> Provided data:
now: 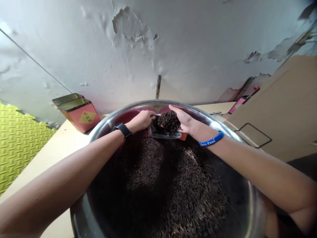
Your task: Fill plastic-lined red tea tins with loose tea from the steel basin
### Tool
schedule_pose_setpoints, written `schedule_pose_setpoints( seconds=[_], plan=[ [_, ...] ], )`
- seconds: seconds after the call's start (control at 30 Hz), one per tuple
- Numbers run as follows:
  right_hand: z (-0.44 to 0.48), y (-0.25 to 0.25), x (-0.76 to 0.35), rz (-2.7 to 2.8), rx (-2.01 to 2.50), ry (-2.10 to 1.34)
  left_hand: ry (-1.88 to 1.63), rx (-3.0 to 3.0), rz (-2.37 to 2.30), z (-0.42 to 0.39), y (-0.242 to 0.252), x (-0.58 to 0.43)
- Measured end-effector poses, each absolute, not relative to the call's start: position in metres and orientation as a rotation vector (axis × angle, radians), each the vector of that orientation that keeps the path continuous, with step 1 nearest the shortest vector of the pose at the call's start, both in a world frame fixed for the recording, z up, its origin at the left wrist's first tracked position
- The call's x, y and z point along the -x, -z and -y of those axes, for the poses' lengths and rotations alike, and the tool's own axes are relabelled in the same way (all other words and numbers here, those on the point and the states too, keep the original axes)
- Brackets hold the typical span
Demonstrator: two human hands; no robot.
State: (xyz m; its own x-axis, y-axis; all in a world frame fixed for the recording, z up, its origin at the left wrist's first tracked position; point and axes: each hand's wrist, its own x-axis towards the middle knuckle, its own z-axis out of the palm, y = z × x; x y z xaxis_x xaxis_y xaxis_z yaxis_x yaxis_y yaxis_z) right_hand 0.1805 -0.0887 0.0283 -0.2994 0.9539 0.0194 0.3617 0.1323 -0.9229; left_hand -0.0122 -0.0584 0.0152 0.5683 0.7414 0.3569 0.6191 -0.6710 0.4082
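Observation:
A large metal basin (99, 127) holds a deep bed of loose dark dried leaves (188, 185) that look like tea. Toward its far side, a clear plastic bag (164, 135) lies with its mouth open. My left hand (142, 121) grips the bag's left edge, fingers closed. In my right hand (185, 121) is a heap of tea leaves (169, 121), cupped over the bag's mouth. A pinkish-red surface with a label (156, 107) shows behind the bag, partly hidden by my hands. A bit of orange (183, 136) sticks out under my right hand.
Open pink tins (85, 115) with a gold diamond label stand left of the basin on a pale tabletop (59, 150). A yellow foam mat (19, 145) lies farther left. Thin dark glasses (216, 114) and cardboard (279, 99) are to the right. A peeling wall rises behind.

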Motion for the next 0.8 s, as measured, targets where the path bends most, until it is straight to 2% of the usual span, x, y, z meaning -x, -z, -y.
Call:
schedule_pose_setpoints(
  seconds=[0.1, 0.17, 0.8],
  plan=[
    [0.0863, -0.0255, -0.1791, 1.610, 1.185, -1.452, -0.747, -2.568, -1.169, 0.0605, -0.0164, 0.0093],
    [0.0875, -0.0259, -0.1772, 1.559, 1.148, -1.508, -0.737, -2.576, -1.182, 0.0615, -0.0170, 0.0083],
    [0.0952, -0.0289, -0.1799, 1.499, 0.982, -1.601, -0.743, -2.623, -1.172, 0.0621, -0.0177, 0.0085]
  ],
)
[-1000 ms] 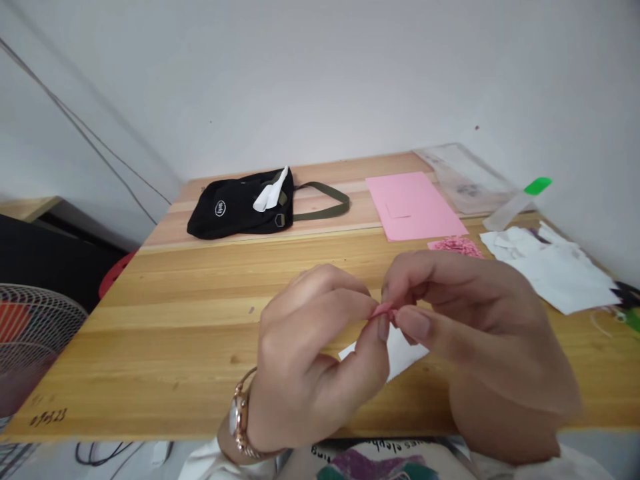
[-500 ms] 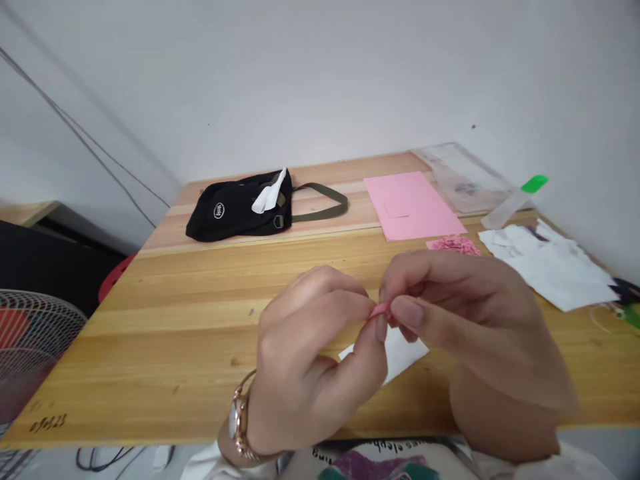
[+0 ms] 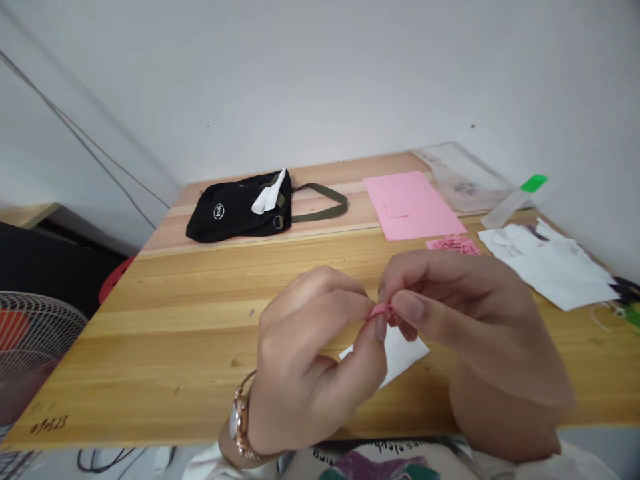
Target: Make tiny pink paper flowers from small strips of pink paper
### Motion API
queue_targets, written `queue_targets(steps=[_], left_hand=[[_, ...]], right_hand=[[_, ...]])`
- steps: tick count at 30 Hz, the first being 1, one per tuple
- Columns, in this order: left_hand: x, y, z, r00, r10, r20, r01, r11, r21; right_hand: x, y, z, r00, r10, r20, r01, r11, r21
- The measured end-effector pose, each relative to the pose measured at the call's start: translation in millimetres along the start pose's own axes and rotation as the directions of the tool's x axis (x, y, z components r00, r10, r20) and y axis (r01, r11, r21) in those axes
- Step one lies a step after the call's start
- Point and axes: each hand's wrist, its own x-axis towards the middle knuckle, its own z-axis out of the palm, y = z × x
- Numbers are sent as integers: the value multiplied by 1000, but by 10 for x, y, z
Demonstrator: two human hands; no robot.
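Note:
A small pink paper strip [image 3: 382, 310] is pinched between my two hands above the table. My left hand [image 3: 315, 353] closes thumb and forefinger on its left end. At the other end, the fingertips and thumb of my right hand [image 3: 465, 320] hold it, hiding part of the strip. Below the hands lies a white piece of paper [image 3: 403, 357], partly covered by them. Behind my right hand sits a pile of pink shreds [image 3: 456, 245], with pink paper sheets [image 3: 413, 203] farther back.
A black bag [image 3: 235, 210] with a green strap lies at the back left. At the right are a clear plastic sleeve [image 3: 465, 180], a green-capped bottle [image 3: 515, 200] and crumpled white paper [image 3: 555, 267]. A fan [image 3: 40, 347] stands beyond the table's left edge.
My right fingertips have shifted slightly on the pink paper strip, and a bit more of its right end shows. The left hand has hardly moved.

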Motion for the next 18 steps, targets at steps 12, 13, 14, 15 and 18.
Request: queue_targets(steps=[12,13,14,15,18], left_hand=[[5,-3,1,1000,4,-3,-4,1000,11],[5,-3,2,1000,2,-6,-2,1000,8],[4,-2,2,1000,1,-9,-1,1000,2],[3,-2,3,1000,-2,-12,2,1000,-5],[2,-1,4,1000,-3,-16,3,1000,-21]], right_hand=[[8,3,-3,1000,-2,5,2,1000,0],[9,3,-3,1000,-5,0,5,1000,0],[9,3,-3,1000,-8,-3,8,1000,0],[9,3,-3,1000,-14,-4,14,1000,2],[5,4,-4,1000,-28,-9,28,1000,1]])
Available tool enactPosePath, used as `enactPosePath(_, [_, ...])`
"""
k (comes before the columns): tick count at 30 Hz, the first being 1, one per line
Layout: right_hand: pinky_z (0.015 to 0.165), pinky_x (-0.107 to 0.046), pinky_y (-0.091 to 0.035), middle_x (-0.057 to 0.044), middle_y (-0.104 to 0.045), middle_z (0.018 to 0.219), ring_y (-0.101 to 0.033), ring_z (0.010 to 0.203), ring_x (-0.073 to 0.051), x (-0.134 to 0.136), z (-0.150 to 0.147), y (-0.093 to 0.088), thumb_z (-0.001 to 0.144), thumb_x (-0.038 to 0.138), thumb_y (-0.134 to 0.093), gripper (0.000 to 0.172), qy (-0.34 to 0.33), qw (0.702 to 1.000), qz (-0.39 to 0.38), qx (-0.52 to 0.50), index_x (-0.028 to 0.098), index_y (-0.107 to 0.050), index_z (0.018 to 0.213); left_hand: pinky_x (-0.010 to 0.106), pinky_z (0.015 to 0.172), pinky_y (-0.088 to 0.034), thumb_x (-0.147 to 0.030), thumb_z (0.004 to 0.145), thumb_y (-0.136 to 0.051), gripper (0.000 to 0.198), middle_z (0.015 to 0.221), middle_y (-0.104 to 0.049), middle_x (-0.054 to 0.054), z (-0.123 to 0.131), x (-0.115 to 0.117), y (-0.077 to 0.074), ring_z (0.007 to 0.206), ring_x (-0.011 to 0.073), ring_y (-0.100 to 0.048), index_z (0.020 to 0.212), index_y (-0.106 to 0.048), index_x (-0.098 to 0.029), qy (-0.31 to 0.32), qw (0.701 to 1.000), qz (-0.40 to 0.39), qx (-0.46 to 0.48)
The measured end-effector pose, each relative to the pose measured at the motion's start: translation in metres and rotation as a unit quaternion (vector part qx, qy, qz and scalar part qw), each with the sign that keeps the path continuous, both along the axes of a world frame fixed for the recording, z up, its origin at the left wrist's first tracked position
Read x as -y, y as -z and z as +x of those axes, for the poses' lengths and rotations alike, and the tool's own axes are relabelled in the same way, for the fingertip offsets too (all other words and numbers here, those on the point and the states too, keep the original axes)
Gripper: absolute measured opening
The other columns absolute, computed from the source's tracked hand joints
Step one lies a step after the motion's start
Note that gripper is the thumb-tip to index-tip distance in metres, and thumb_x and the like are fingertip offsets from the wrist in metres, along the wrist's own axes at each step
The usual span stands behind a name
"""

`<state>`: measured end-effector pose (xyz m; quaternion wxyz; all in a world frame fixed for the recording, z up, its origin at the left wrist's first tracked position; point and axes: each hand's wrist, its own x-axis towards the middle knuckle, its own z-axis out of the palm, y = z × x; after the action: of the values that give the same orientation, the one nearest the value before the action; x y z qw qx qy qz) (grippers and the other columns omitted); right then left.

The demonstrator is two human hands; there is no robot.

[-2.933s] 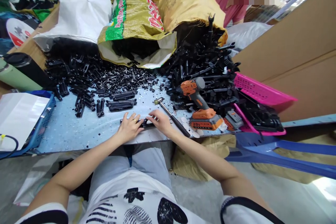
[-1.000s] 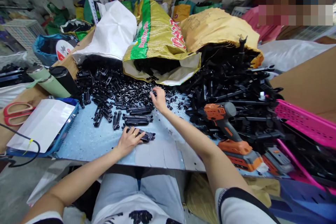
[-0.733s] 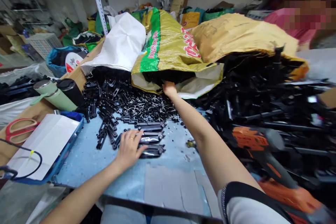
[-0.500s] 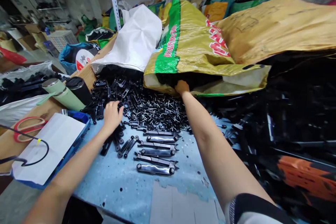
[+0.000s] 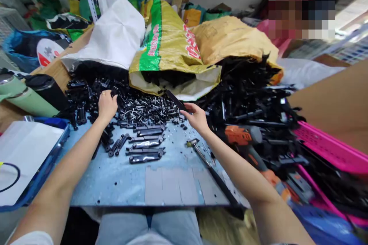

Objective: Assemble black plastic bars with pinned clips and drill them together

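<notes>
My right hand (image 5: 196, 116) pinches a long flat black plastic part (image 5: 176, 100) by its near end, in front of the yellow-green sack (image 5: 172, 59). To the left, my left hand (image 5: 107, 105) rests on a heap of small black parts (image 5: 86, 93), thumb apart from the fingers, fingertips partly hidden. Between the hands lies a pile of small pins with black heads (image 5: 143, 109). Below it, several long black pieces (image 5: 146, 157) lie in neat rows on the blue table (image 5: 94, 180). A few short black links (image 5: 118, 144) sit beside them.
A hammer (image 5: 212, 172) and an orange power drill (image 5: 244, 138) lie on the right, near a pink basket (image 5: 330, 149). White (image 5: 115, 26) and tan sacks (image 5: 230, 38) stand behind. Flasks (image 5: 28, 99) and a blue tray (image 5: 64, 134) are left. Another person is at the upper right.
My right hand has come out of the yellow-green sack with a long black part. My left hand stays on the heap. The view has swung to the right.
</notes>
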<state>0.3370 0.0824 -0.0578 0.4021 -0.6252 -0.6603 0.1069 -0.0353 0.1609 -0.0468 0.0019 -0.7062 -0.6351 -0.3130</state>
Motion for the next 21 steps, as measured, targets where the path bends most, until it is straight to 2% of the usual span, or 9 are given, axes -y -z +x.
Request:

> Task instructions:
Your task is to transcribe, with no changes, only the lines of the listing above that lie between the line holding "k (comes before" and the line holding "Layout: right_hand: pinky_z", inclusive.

> Answer box:
k (comes before the columns): tick count at 30 Hz, the first being 1, one per line
Layout: right_hand: pinky_z (0.015 to 0.165), pinky_x (-0.107 to 0.046), pinky_y (-0.091 to 0.035), middle_x (-0.057 to 0.044), middle_y (-0.104 to 0.045), middle_z (0.018 to 0.219), ring_y (-0.101 to 0.033), ring_z (0.010 to 0.203), ring_x (-0.073 to 0.051), x (-0.134 to 0.136), z (-0.150 to 0.147), y (-0.093 to 0.088), thumb_z (-0.001 to 0.144), thumb_x (-0.038 to 0.138), thumb_y (-0.134 to 0.093), gripper (0.000 to 0.172), qy (-0.34 to 0.33), qw (0.702 to 1.000), qz (-0.39 to 0.38), qx (-0.52 to 0.50), index_x (-0.028 to 0.098), index_y (-0.107 to 0.050), index_z (0.018 to 0.213); left_hand: pinky_x (-0.010 to 0.106), pinky_z (0.015 to 0.172), pinky_y (-0.088 to 0.034), thumb_x (-0.147 to 0.030), thumb_z (0.004 to 0.145), thumb_y (-0.136 to 0.051), gripper (0.000 to 0.198), middle_z (0.015 to 0.221), middle_y (-0.104 to 0.049), middle_x (-0.054 to 0.054), z (-0.123 to 0.131), x (-0.115 to 0.117), y (-0.077 to 0.074), ring_z (0.007 to 0.206), ring_x (-0.011 to 0.073), ring_y (-0.100 to 0.048), index_z (0.020 to 0.212), index_y (-0.106 to 0.048), index_x (-0.098 to 0.029), qy (-0.31 to 0.32), qw (0.701 to 1.000), qz (-0.40 to 0.39), qx (-0.46 to 0.48)

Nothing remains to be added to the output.